A former US security agency contractor wanted for alleged espionage is reported to be seeking asylum in Ecuador. This came hours after Edward Snowden arrived in Moscow on a flight from Hong Kong.

https://p.dw.com/p/18uiu
Two cars of the embassy of Ecuador in Moscow are parked outside the terminal where Edward Snowden, the former contractor for the U.S. National Security Agency, is believed to have landed in Moscow's Sheremetyevo airport, June 23, 2013. A passenger plane believed to be carrying former U.S. spy agency contractor Edward Snowden from Hong Kong landed in Moscow on Sunday. Reporters at Sheremetyevo international airport said there was no immediate sign of Snowden, who is charged by Washington with espionage, but Russian media suggested he may have been whisked away by car to a foreign embassy in Moscow. REUTERS/Maxim Shemetov (RUSSIA - Tags: MEDIA POLITICS)
Snowden Moskau Ecuador AsylImage: Reuters

Ecuadorean Foreign Minister Ricardo Patino said on Sunday that he had been informed that the former National Security Agency contractor had requested asylum in his country.

"The Government of Ecuador has received an asylum request from Edward J. #Snowden," a post sent on the foreign minister’s account of the micro-blogging web site Twitter said.

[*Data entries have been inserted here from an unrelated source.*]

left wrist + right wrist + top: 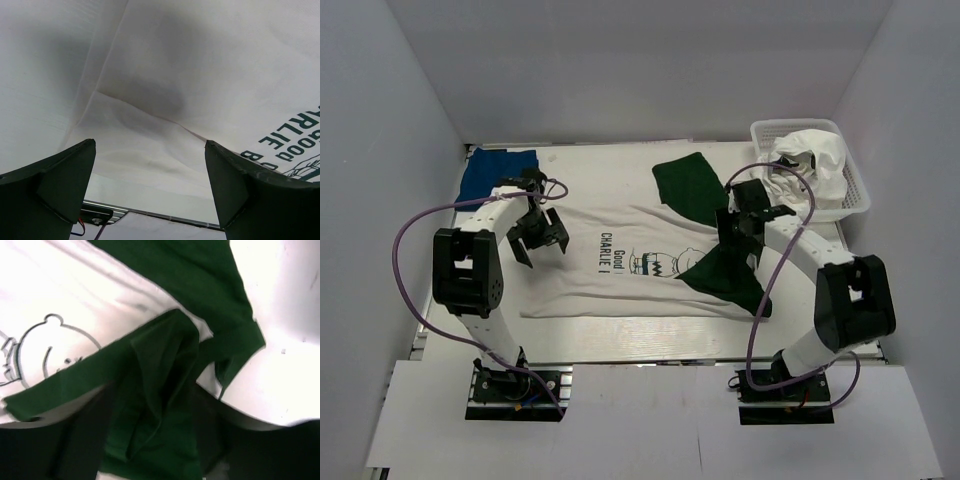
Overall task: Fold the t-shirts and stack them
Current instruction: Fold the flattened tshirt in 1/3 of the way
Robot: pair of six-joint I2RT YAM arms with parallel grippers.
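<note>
The white tee (590, 285) carries black print reading "Good" and "CHARLIE".

Top view: bright, even, diffuse light from overhead. The white table (610, 168) and walls (640, 70) are almost shadowless, with faint soft shadows under the arms (480, 270) and crisp focus out to the table's corners. Left wrist view: dimmer and greyer, with a soft-edged dark shadow across the white tee (210, 65) at mid-frame and the left gripper (150, 143) near-black and slightly blurred in the foreground. Right wrist view: white cloth and table blown out toward the top right, the green sleeve (160, 390) soft-focused, the bottom edge lost in darkness.
</note>
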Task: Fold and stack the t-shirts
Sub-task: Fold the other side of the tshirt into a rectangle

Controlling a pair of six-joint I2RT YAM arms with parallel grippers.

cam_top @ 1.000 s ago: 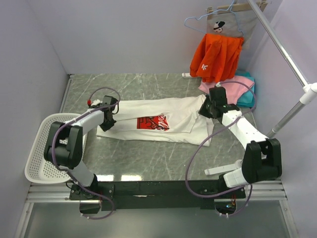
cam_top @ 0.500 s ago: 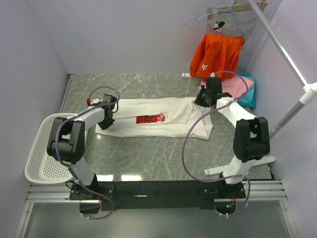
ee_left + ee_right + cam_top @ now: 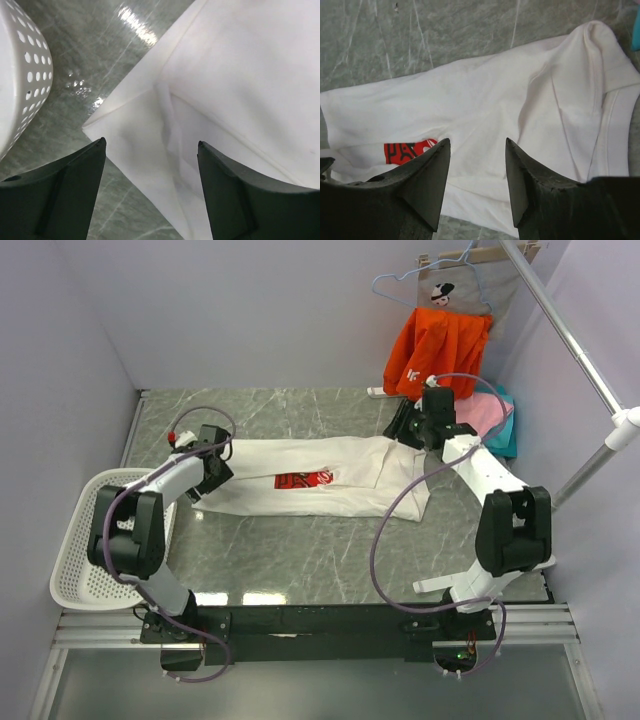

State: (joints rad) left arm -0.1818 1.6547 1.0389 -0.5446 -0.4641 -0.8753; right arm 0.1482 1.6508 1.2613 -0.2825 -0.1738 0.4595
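The left claw (image 3: 151, 150) and right claw (image 3: 477, 150) hover wide open, empty, over opposite ends of the white shirt (image 3: 352, 476).

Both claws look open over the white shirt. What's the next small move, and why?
Probably lower the left claw onto the corner of the white t-shirt and pinch it. The shirt lies as a long strip across the table, that corner sits just below the open claw, and the right claw hovers open over the shirt's other end, holding nothing.
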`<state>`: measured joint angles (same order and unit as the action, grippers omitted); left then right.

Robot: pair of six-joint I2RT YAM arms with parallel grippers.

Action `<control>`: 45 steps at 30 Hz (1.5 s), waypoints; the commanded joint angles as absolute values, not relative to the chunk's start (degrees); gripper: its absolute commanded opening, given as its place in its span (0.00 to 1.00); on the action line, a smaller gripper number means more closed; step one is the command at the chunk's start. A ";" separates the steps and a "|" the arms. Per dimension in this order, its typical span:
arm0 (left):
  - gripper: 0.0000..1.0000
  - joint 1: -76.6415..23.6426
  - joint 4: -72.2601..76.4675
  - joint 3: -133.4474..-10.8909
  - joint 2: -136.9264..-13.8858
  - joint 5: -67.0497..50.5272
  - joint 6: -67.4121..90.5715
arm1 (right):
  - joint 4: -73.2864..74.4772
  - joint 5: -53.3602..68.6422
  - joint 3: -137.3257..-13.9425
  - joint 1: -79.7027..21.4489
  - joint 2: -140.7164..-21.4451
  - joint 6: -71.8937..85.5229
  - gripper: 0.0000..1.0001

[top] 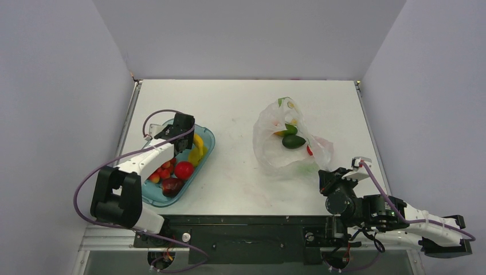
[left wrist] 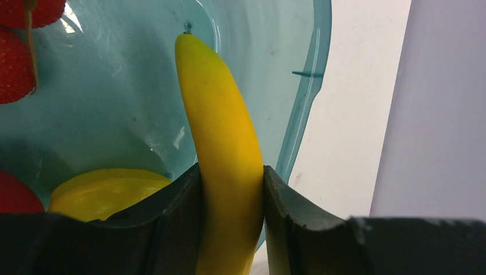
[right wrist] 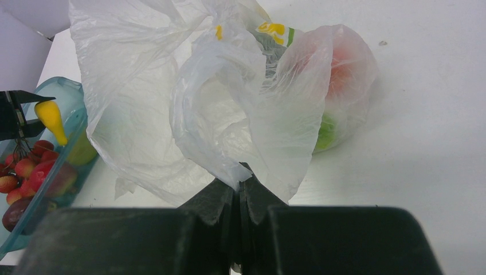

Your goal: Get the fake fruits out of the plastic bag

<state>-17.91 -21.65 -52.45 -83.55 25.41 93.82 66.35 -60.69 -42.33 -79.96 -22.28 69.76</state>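
Observation:
The plastic bag [top: 281, 143] lies crumpled at the table's right, with a dark green fruit [top: 293, 141] and an orange-green piece [top: 282, 132] showing in its mouth and a red one [top: 309, 150] inside. My right gripper [top: 328, 173] is shut on the bag's near edge [right wrist: 240, 172]. My left gripper [top: 186, 134] is shut on the yellow banana [left wrist: 226, 149], held over the teal tray [top: 207, 150]. In the tray lie a red apple [top: 184, 169], a dark red fruit [top: 172, 185] and a yellow piece [left wrist: 106, 192].
A cluster of small red berries [top: 162, 172] lies in the tray, also showing in the left wrist view [left wrist: 17, 63]. The tray's rim [left wrist: 306, 97] stands close to the table's left edge. Grey walls enclose the table on three sides.

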 commanded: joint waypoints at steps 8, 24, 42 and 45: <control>0.29 -16.82 -18.71 -55.70 -87.84 30.34 105.85 | 66.11 -62.19 -43.01 -80.51 -21.74 70.32 0.00; 0.89 -16.00 -5.01 -50.17 -80.24 21.34 87.25 | 65.44 -61.23 -43.20 -80.58 -22.77 69.52 0.00; 0.83 -46.92 20.80 -50.42 -76.84 -4.25 44.92 | 58.15 -52.07 -48.31 -80.60 -23.80 59.75 0.00; 0.80 -50.10 18.54 -58.06 -83.74 -7.69 41.82 | 56.26 -51.69 -50.24 -80.60 -23.75 58.44 0.00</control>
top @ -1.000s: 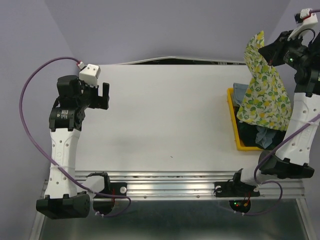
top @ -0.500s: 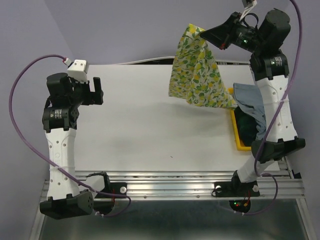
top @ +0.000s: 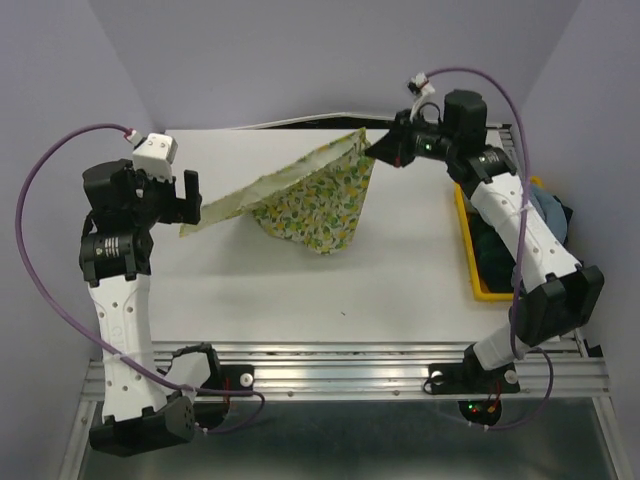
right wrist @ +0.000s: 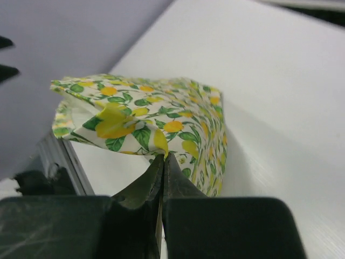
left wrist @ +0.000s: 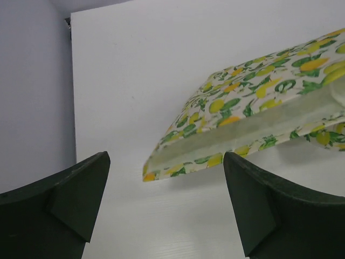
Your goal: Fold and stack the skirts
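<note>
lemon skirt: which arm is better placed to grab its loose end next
Left. The left gripper is open beside the loose end of the lemon skirt; the right gripper is shut on its opposite corner.

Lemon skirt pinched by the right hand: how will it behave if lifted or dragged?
Probably floppy: the lemon skirt hangs in a cone from a single pinch by the right hand, its far edge drooping toward the table. Likely light, since a thin fingertip pinch carries it. It would probably bunch or swing rather than keep shape.

Bright, even light; soft shadows
</note>
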### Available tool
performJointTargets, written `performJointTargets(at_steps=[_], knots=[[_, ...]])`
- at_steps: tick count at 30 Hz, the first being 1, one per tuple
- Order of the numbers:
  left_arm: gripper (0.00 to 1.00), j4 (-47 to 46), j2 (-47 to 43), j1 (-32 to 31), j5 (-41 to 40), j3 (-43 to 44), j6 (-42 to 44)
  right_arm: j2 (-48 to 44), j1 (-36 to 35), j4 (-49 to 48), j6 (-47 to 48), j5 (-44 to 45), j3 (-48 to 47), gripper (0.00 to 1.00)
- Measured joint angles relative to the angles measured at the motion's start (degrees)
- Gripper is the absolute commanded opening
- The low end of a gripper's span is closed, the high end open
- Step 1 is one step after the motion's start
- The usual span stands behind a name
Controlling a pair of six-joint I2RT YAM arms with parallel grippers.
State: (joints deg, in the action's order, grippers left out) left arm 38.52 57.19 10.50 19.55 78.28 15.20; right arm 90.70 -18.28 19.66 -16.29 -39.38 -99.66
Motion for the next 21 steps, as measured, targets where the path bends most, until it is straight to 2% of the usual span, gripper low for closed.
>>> performJointTargets(at_steps=[3, 8, 16, 21], knots=[[0.98, 0.24, -2.21, 0.02, 0.87, -3.56, 4.04, -2.64, 0.31, 2.36, 8.31, 1.22, 15.08, 0.01], [0.98, 1.20, -2.19, 0.02, 1.44, -9.77, 11.23, -2.34, 0.31, 7.93, 17.07, 2.58, 27.96, 0.01], [0.96, 5.92, -3.17, 0.11, 3.56, -22.67, 32.48, -5.57, 0.31, 9.62, 22.60, 3.89, 31.12, 0.01], [0.95, 7.04, -8.00, 0.09, 4.04, -31.12, 47.74, -7.06, 0.31, 9.68, 23.98, 4.94, 31.12, 0.01]])
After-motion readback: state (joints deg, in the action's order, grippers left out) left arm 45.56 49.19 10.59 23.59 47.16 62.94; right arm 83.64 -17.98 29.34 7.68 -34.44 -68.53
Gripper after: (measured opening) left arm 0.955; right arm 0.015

The statement failed to provide further details.

A spokesman for the whistle-blower web site WikiLeaks, which claims to be assisting Snowden in his efforts to avoid extradition to the US, confirmed that Snowden planned to travel to Ecuador to seek asylum.

Ecuador has already given refuge to WikiLeaks founder Julian Assange, who has spent the past year at the country’s embassy in London in a bid to avoid extradition to Sweden for questioning over alleged sex crimes.

The report that Snowden would seek asylum in Ecuador came just hours after he had arrived at Moscow's Sheremetyevo International Airport on a flight from Hong Kong, according to Russia's ITAR-Tass news agency, which cited unnamed officials with the airline Aeroflot.

Earlier, the Hong Kong government had confirmed that Snowdon had left the Chinese territory, where he had previously been in hiding. The authorities there allowed him to board the flight despite a US request for his extradition, which they said failed to "fully comply with the legal requirements under Hong Kong law."

The US Justice Department statement said it would continue to seek Snowden's arrest and extradition to the United States.

"We will continue to discuss this matter with Hong Kong and pursue relevant law enforcement cooperation with other countries where Mr. Snowden may be attempting to travel," Nanda Chitre, a Justice Department spokesman, said.

Snowden, a former Central Intelligence Agency (CIA) employee who worked for a number of subcontractors including Booz Allen at the US National Security Agency (NSA), has been on the run since leaking information about US surveillance activities to the news media a couple of weeks ago.

Among other things, the documents leaked by Snowden included an insight into a US government program known as Prism, which gives the NSA access to vast amounts of Internet data such as emails, or social media websites.

US authorities have charged the 30-year-old American citizen with theft of government property, unauthorized communication of national defense information and willful communication of classified communications intelligence to an unauthorized person. The last two charges fall under the US Espionage Act.